- Try it -
Could you retype exactly the lines below between the one holding "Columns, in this" and the one holding "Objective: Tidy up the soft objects", inclusive, leaving out any pictures?

·····

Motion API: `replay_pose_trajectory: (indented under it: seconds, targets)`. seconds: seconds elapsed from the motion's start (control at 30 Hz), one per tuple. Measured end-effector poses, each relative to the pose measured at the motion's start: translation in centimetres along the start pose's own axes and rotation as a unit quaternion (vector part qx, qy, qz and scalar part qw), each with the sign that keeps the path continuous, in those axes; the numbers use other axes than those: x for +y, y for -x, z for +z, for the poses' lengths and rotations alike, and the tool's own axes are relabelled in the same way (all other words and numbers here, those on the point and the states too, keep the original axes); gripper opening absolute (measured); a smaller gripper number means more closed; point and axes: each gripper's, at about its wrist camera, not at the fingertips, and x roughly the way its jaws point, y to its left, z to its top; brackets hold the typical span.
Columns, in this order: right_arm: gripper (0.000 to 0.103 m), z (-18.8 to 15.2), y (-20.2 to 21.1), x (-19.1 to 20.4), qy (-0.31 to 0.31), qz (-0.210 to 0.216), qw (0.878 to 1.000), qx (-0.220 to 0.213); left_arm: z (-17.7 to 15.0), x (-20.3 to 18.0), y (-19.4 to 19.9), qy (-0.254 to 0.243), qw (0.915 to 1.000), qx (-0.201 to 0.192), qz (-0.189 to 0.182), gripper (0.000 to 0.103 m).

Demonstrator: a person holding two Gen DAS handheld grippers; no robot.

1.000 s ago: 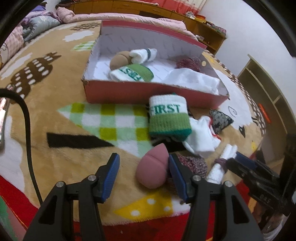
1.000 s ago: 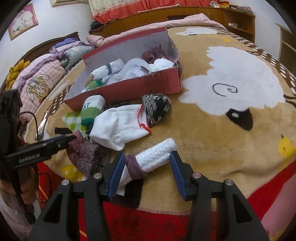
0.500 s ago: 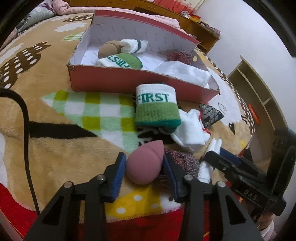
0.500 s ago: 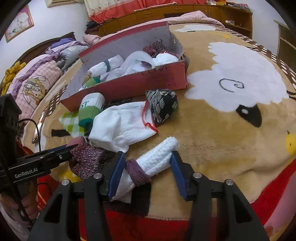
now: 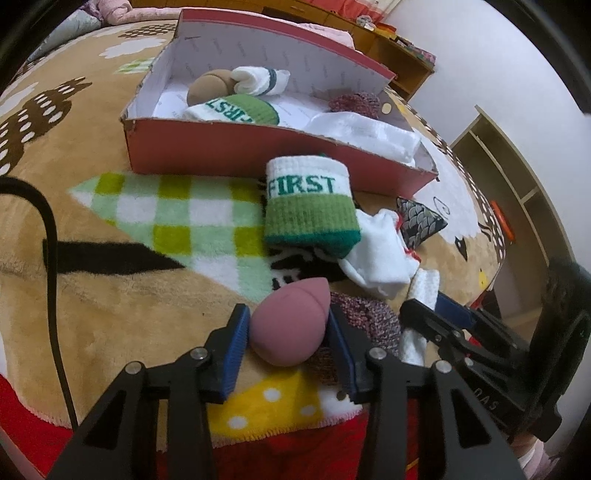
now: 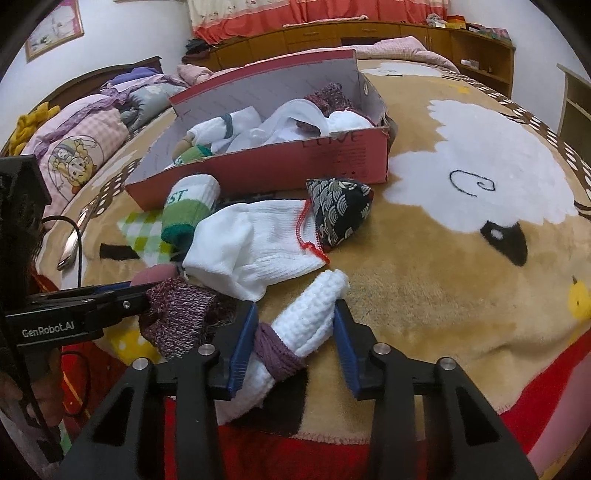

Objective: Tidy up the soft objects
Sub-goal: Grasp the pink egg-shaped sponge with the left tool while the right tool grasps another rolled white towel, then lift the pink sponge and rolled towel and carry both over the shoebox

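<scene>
My left gripper (image 5: 286,328) is shut on a pink egg-shaped sponge (image 5: 290,325), both blue pads pressed against its sides on the blanket. My right gripper (image 6: 293,338) is shut on a white rolled towel with a purple band (image 6: 295,332). A red shoebox (image 5: 229,147) behind holds a tan sponge, a rolled white sock, a green "FIRST" wristband and white cloth. A second green-and-white "FIRST" wristband (image 5: 310,206) lies in front of the box. A white sock (image 6: 255,243), a dark patterned pouch (image 6: 340,206) and a maroon knit piece (image 6: 177,317) lie between the grippers.
Everything sits on a tan cartoon blanket (image 6: 461,258) on a bed. A black cable (image 5: 51,258) runs along the left. Pillows and bedding (image 6: 77,147) lie at the far left, wooden cabinets (image 6: 369,33) behind, a shelf unit (image 5: 517,177) at the right.
My left gripper has closed in on the pink sponge, from wide open to gripping it. My right gripper has narrowed onto the white rolled towel. Both have moved slightly forward.
</scene>
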Motion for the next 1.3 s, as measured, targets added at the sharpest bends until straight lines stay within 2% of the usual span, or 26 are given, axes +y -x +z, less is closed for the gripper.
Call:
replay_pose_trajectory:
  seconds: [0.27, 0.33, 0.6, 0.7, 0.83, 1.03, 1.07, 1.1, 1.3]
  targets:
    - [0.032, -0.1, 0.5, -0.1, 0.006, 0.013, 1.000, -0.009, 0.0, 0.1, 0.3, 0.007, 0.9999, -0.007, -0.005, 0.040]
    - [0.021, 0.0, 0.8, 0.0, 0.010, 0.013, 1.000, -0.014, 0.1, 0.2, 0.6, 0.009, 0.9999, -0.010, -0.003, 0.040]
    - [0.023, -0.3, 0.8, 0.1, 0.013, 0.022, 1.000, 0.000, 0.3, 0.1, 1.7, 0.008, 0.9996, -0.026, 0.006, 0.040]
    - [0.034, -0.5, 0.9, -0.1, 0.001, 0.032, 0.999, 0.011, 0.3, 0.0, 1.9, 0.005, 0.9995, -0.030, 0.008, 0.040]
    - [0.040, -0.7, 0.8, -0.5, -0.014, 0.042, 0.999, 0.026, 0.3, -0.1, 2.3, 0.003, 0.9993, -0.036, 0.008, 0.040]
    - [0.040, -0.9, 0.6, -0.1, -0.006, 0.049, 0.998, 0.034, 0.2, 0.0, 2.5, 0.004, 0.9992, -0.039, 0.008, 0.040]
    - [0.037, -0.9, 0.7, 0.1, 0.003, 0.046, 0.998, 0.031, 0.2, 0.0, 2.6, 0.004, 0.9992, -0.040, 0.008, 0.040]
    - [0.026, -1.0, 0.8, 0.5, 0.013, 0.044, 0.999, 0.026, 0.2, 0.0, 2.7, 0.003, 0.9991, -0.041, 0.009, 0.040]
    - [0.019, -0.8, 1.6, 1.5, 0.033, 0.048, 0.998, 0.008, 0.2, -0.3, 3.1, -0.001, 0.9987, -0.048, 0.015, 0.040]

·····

- Solution to this problem -
Columns, in this order: right_arm: gripper (0.000 to 0.103 m), z (-18.8 to 15.2), y (-20.2 to 21.1), x (-19.1 to 20.4), qy (-0.31 to 0.31), qz (-0.210 to 0.216), qw (0.878 to 1.000), qx (-0.220 to 0.213); left_arm: z (-17.7 to 15.0), x (-20.3 to 18.0), y (-19.4 to 19.9), qy (-0.254 to 0.243), qw (0.915 to 1.000), qx (-0.201 to 0.192), qz (-0.189 to 0.182), gripper (0.000 to 0.103 m).

Demonstrator: a person holding two Gen DAS handheld grippers; no robot.

1.000 s ago: 
1.000 s ago: 
0.500 s ago: 
0.500 s ago: 
now: 
now: 

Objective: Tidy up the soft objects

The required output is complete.